Governador do Acre, Gladson CameliMarcos Brandão/Agência Senado

Uma semana depois que o Superior Tribunal de Justiça colocou o governador do Acre Gladson Cameli (PP) no banco dos réus por corrupção, a Polícia Federal voltou a requerer à Corte a imposição de medidas cautelares a vários alvos da Operação Ptolomeu - investigação sobre suposto esquema de propinas instalado na cúpula do governo acreano.

Cameli virou réu no Superior Tribunal de Justiça no último dia 15. Ele nega enfaticamente ligação com o grupo investigado na Operação Ptolomeu.

Em relatório de 172 páginas levado ao STJ, a PF aponta 'elementos concretos que indicam possível reorganização' da quadrilha que seria ligada a Cameli. Para os investigadores, o caso que levou à abertura de ação penal em que Cameli figura como um dos denunciados foi apenas o 'início do esquema de malversação de recursos públicos inaugurado pelo governador'.

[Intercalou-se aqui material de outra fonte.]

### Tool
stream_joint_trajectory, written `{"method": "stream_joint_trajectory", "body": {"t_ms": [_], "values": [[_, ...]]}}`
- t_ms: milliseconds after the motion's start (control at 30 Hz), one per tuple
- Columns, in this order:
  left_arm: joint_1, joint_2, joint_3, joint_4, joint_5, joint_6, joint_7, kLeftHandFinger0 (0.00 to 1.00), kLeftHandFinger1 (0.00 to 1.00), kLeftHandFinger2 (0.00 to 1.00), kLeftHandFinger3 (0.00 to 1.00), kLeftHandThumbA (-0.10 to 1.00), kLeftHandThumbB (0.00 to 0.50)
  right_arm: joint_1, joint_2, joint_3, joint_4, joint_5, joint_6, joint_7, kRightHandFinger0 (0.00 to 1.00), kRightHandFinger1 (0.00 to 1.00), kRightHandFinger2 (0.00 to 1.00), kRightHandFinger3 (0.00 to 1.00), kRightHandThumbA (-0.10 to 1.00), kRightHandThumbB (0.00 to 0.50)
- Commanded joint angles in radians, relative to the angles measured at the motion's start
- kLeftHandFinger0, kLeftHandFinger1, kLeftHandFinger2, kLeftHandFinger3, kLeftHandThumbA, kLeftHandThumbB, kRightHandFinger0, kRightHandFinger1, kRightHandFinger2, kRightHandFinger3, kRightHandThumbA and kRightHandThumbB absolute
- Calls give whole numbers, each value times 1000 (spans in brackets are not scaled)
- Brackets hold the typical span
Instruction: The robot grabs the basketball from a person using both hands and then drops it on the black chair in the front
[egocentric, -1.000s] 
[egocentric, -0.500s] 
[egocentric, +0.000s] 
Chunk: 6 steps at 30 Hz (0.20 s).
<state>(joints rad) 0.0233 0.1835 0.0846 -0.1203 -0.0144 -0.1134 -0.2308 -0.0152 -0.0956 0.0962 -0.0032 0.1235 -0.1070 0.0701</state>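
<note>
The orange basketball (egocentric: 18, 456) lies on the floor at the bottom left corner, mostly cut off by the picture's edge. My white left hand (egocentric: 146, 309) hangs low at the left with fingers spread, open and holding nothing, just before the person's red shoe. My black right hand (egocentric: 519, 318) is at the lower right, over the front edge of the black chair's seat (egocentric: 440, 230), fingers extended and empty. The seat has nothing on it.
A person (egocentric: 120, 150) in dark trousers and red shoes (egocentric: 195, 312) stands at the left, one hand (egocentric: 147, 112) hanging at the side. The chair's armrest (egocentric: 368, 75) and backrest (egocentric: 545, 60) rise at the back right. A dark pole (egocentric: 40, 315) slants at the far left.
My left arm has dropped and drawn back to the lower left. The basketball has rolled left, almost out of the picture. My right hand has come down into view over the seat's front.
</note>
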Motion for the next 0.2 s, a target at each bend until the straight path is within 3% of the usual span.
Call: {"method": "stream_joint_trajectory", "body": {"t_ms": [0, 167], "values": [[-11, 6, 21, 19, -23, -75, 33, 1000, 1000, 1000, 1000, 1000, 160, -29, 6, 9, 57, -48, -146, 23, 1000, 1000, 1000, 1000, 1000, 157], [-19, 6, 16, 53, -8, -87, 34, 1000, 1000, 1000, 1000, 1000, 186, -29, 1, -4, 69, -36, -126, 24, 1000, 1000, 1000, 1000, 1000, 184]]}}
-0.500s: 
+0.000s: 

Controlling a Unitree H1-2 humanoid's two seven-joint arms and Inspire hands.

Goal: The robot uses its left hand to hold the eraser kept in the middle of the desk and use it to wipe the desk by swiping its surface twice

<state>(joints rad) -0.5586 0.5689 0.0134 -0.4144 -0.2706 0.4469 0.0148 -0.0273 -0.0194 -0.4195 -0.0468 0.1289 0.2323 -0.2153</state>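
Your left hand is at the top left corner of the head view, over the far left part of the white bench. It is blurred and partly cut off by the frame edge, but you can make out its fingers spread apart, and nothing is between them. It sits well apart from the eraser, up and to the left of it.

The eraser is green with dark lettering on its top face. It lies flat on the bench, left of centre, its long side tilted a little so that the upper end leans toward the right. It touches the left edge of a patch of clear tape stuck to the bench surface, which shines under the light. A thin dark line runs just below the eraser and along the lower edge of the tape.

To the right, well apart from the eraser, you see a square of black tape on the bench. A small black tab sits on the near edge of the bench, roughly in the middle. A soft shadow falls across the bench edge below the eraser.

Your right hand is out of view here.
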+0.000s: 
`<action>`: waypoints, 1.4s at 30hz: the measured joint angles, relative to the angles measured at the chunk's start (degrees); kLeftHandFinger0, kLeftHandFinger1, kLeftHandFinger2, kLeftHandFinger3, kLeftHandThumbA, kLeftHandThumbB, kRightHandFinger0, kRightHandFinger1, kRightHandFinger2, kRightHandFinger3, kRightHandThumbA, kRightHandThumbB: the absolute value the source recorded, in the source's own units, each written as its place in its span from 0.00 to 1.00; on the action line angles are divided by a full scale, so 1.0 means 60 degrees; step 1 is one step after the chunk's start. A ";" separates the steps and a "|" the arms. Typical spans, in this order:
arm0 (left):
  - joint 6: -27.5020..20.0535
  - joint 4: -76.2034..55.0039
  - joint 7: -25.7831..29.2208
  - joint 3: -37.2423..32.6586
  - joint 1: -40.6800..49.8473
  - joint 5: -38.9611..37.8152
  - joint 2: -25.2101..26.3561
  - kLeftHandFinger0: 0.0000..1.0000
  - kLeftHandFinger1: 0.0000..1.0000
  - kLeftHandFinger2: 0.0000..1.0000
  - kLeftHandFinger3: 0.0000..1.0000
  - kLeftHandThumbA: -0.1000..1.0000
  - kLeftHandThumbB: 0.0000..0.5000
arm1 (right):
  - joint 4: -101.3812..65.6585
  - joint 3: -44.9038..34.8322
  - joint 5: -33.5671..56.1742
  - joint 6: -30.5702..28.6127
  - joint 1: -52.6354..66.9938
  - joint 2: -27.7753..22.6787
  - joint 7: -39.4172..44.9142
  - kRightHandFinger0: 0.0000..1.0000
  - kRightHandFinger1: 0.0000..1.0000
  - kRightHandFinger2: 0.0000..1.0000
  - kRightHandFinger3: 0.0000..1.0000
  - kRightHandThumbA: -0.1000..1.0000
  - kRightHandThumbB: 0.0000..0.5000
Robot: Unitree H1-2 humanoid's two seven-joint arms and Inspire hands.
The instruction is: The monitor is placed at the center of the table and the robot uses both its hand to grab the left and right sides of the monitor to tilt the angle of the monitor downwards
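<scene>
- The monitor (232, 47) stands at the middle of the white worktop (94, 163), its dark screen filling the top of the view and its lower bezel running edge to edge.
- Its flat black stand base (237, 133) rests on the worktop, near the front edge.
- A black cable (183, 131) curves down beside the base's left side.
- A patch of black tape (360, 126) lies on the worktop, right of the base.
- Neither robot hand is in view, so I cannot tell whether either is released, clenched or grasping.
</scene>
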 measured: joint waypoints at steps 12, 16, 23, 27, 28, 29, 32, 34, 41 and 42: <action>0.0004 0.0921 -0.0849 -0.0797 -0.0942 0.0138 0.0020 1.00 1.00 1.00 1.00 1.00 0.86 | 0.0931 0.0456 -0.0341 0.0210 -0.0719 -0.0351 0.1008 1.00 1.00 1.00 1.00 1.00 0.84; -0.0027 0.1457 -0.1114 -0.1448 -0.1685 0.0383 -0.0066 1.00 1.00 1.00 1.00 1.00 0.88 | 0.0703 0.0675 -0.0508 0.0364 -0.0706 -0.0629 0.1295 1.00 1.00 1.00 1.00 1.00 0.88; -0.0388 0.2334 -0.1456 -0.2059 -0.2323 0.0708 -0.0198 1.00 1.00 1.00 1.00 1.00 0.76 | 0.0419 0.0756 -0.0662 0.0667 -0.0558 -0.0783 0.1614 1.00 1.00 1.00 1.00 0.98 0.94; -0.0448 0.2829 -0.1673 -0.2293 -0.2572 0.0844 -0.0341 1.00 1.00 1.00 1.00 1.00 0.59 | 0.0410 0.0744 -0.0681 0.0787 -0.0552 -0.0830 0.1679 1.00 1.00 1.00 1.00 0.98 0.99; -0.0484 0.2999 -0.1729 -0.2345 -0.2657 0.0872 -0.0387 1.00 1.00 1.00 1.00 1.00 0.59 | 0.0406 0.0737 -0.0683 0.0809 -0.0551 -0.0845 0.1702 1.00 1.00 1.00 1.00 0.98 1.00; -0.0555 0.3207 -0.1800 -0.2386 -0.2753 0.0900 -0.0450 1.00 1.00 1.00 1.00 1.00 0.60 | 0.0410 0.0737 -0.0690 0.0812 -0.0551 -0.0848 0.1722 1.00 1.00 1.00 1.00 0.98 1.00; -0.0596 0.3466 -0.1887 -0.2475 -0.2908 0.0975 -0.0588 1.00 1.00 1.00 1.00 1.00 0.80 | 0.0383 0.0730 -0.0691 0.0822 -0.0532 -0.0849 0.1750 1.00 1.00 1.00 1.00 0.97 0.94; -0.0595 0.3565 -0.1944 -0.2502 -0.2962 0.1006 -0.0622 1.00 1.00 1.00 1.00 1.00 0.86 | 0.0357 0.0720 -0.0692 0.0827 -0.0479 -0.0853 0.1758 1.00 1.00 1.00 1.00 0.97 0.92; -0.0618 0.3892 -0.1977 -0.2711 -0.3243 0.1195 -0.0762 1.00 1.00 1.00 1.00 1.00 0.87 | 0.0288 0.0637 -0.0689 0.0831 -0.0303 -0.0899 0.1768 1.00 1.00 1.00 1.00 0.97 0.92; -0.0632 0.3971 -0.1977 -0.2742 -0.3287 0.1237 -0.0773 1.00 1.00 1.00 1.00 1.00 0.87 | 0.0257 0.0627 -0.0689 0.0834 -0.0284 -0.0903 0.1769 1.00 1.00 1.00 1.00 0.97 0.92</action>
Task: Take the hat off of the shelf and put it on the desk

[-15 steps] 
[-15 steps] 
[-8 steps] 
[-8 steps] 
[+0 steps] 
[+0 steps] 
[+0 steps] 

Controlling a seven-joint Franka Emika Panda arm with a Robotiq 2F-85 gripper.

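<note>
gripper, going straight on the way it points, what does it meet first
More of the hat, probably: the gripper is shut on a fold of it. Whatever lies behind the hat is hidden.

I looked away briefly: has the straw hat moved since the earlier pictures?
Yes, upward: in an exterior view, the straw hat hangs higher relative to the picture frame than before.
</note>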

Os investigadores destacam a necessidade de não só prorrogar as cautelares diversas da prisão já fixadas pelo STJ, mas também 'recalibrar' o alcance dessas medidas considerando indícios de que os suspeitos de envolvimento com fraudes na gestão Cameli estão usando subterfúgios para contornar as proibições decretadas pela Corte.

A PF identificou um aliado de Cameli que foi afastado do cargo em uma autarquia estadual, mas fechou contrato milionário com o governo do Acre em fevereiro.

O relatório também dá ênfase a quadros próximos do chefe do Executivo que foram lotados como 'comissionados', a partir de janeiro de 2024, em uma espécie de gabinete fantasma na Assembleia Legislativa do Acre - esse grupo se teria 'instalado' no antigo gabinete do ex-deputado Eduardo Farias, que já deixou a Casa em 2015.

A Polícia Federal pontua que recentes relatórios da investigação não só confirmam as hipóteses sob apuração, mas 'pintam um quadro dramático de risco à ordem pública acreana'.

As empresas na mira da Operação Ptolomeu receberam, até a abertura da fase ostensiva das investigações, mais de R$ 270 milhões dos cofres públicos.

Os investigadores querem que o STJ renove medidas diversas da prisão: suspensão do exercício da função pública (31 investigados); suspensão do exercício de atividade de natureza econômica (15); proibição de acesso ou frequência a órgãos públicos estaduais (57); proibição de deixar o país (57).

A PF narra a 'prática de atos contemporâneos' por parte dos investigados e sustenta que o recebimento da denúncia contra Cameli 'ratifica a presença de robustos elementos de autoria e materialidade' de uma organização criminosa.

A ação penal aberta no último dia 15, na qual o governador é apontado como o principal envolvido, tem relação com o que a PF chama de 'case Murano', referência a uma empresa alvo da Ptolomeu, que, segundo a PF, recebeu R$ 18 milhões do Tesouro estadual.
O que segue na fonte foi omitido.